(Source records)
┄┄┄┄┄┄┄┄┄┄┄┄┄┄┄┄┄┄┄┄

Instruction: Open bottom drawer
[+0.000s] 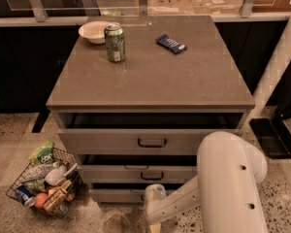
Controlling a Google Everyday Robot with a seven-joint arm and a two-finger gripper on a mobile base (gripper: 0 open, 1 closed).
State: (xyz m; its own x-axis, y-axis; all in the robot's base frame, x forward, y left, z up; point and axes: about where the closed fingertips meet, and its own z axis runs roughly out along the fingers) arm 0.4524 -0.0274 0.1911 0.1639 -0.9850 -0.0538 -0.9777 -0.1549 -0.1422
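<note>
The grey cabinet has three drawer fronts. The bottom drawer [117,194] is the lowest, a grey flat front near the floor, pulled out a little with a dark gap above it. My white arm comes in from the lower right and bends left in front of that drawer. The gripper [154,196] is at the arm's end, right at the middle of the bottom drawer front where the handle sits. The handle is hidden behind it.
The top drawer [150,141] and middle drawer [150,173] also stand slightly out. On the cabinet top are a white bowl [93,31], a green can [115,42] and a blue packet [171,43]. A wire basket of groceries [44,183] sits on the floor at left.
</note>
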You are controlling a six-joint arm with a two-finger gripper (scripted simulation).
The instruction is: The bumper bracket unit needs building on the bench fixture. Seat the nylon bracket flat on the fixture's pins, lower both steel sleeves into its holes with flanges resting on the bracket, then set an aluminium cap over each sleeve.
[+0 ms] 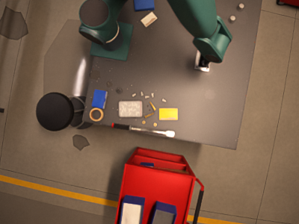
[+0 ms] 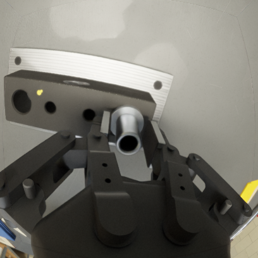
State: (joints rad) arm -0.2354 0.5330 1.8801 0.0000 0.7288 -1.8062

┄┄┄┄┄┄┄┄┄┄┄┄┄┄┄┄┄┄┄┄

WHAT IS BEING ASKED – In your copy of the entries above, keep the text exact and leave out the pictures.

RESPONSE TO THIS EXERCISE –
Instruction: Open bottom drawer
[+0.000s] 
Controlling a Google Everyday Robot with a seven-joint arm and a two-finger gripper on a mobile base (gripper: 0 open, 1 closed).
State: (xyz m; its own x-axis, y-axis; all in the robot's base frame, x forward, y left, z up; point and axes: about where the closed fingertips meet, and its own z axis runs roughly out along the fingers) arm 0.4524 -0.0274 0.1911 0.1639 -0.9850 -0.0538 -0.9777 -0.1549 -0.1422
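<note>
The grey cabinet has three drawer fronts. The bottom drawer [117,194] is the lowest, a grey flat front near the floor, pulled out a little with a dark gap above it. My white arm comes in from the lower right and bends left in front of that drawer. The gripper [154,196] is at the arm's end, right at the middle of the bottom drawer front where the handle sits. The handle is hidden behind it.
The top drawer [150,141] and middle drawer [150,173] also stand slightly out. On the cabinet top are a white bowl [93,31], a green can [115,42] and a blue packet [171,43]. A wire basket of groceries [44,183] sits on the floor at left.
</note>
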You are controlling a six-joint arm with a two-finger gripper (scripted simulation).
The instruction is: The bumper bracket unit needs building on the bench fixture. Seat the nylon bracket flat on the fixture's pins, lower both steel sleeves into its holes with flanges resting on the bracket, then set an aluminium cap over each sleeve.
[+0 ms] 
[+0 ms] 
State: (joints rad) arm -0.2354 0.5330 1.8801 0.0000 0.7288 -1.8062

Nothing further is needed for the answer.